_WORK INSTRUCTIONS_.
In the entries that follow, the lines from the one with "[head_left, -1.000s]" through the one with "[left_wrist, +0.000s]" are the ones to write out, exactly and with both ends included. Nothing else should appear.

Records drawn from a dataset

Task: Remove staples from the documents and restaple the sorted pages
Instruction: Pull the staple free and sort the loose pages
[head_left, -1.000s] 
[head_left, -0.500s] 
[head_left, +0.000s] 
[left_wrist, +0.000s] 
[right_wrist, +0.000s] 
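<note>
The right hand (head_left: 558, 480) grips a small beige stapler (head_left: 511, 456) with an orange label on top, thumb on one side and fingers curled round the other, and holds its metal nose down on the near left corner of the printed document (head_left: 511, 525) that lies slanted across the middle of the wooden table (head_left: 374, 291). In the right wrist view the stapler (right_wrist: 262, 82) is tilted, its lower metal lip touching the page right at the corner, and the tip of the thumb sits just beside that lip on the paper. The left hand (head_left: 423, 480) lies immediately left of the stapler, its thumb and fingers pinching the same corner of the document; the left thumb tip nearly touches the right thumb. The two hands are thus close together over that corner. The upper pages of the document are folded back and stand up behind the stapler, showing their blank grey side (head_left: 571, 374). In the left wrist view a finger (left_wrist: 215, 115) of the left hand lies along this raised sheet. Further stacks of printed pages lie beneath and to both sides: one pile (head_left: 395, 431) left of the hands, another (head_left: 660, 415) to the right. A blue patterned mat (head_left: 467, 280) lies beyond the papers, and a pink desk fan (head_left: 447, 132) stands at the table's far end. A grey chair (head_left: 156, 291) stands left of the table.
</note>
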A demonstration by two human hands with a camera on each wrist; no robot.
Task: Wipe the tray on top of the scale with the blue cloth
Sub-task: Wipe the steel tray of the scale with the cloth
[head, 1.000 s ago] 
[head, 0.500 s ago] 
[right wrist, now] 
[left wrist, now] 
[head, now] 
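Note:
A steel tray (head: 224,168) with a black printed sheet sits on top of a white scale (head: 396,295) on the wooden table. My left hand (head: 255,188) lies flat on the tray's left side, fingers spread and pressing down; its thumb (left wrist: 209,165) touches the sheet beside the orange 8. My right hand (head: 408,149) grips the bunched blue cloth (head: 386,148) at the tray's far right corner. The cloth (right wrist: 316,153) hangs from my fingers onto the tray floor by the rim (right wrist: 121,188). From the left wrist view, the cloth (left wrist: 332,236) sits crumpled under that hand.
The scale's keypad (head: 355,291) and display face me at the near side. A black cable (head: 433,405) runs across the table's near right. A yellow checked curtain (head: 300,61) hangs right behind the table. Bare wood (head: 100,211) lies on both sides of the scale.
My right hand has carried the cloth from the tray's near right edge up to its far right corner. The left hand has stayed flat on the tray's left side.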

_TASK SOLUTION_.
[head_left, -1.000s] 
[head_left, -0.500s] 
[head_left, +0.000s] 
[left_wrist, +0.000s] 

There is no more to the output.